Sunday, February 14, 2010

Man on the River

Even though we've never met, I feel a special kinship to Giacomo De Stefano. The two of us have developed an on-line friendship spurred by our mutual love of faerings and faering-inspired boats.

Giacomo lives on a boat in Venice. A few years ago he rowed and sailed up the Po River, Italy's largest river, in a Ness Yawl, a boat similar to the one I'm building. He did it "by using only the resources donated to us during the voyage. Its purpose was to make people aware of this river that is dying, and of how to live in a way that is both light and slow."

Now he is engaged in an even more grand project. This time he will go from London to Istanbul by oar and sail with the goal of zero environmental impact. This new journey will be more than 3,200 miles starting in London, going down the River Thames, along the southeastern coast of England, across the English Channel to Calais, through French canals to the Rhine and then the Danube to the Black Sea and then to Istanbul. Giacomo plans to leave London in April 2010 visiting England, France, Belgium, Germany, Austria, Slovakia, Hungary, Croatia, Serbia, Romania, Bulgaria, Moldavia, Ukraine and Turkey in about six months.

"There will only be the wind and a sail," he says on his Web site. "All of this not for a sporting achievement but to build a new relationship with nature, water and rivers." And, no doubt, the people he will meet him and help him along the way.

Giacomo views himself as more than just an environmentalist. He defines himself as a “new world traveler.” Like an environmental missionary setting out without purse or script, he will use the “gift economy” and rely on the food and other items given to him to complete his journey. He plans to live aboard his open boat, sleeping under a cotton canvas tent and cooking on board with a small stove made from a used beer keg. He will have a small solar panel on board to charge his telephone and radio. His budget for the trip is 0 Euros.

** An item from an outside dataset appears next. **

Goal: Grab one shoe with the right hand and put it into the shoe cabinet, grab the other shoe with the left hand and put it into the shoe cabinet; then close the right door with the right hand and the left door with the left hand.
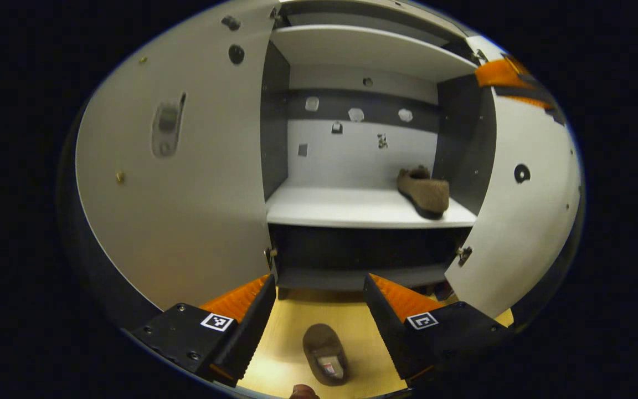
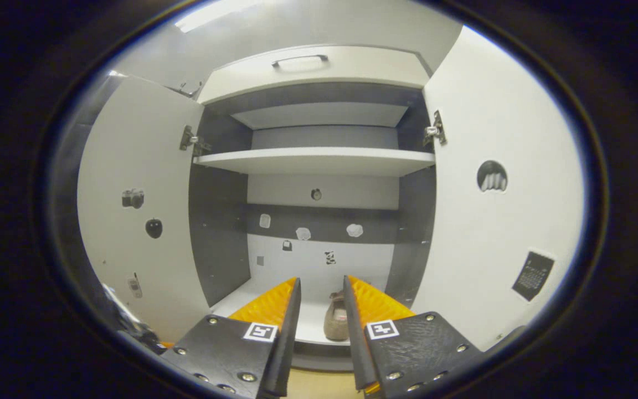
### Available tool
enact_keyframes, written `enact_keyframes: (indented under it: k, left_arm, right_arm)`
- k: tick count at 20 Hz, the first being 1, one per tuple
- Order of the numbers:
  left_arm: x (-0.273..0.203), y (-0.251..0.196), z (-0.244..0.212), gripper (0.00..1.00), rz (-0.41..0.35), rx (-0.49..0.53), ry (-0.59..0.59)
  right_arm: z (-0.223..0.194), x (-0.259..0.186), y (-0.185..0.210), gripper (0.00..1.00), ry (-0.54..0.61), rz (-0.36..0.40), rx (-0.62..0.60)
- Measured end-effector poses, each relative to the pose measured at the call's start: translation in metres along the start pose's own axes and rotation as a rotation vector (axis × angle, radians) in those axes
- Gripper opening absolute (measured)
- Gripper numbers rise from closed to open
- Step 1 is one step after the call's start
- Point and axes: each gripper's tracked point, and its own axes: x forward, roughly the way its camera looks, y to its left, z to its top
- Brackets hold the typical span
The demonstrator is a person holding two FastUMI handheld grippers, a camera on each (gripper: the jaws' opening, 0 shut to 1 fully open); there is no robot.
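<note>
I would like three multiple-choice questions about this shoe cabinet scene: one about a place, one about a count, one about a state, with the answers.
1. Where does the shoe not yet stored lie?
A. on the floor between the left gripper fingers
B. on the top shelf
C. on a door

2. How many shoes stand on the lower shelf?
A. none
B. one
C. two

3. How are the cabinet doors?
A. both shut
B. one shut
C. both open

Answers: 1 A, it lies on the wooden floor below the cabinet. 2 B, a single brown shoe at the right. 3 C, the left door and right door swing outward.
</note>
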Motion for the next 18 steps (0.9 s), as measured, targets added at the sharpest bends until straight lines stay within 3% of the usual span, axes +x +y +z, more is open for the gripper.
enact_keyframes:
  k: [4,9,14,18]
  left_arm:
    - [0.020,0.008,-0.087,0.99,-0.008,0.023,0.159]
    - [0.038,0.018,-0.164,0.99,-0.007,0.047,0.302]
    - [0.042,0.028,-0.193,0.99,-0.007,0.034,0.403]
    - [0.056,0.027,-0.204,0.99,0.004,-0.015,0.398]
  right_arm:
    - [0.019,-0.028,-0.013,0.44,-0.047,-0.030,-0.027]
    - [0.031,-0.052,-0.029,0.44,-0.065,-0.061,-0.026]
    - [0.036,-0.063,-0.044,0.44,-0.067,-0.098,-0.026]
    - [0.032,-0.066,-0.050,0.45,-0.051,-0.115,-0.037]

His 19-foot Ness Yawl is under construction now in Italy in a company's waiting room. Upon its completion, he has an arrangement with a shipping company to have the boat sent to London when the courier has room on a regular run to keep his carbon debt as small as he can.

“I wanted to show that it's possible to travel and have a good time, while respecting nature and helping the local economies," Giacomo said in a Watercraft magazine article. "In 1999, I began to study the way mass tourism is destroying many parts of the planet. There must be a way, I told myself, to travel like Bruce Chatwin, Henry David Thoreau and other interesting people did in the past; a way to move without polluting too much. It's possible to have wonderful holidays, travelling slowly by bicycle, on foot and by boat, meeting people, tasting the local food and following the local customs.”

Giacomo is a great inspiration to me. I think of journeys I can take in Ravn that will build a new relationship with nature and the ocean and inspire me and others. More immediately, Giacomo's pending adventure and his encouragement of my building project has helped me recently as my family experienced some heart ache and as I faced some difficult tasks building Ravn.

Giacomo figures it will take him about a million oar strokes to complete his journey. I wish I could join him for all, or at least part, of that. My thoughts will go out to him each mile of his quest.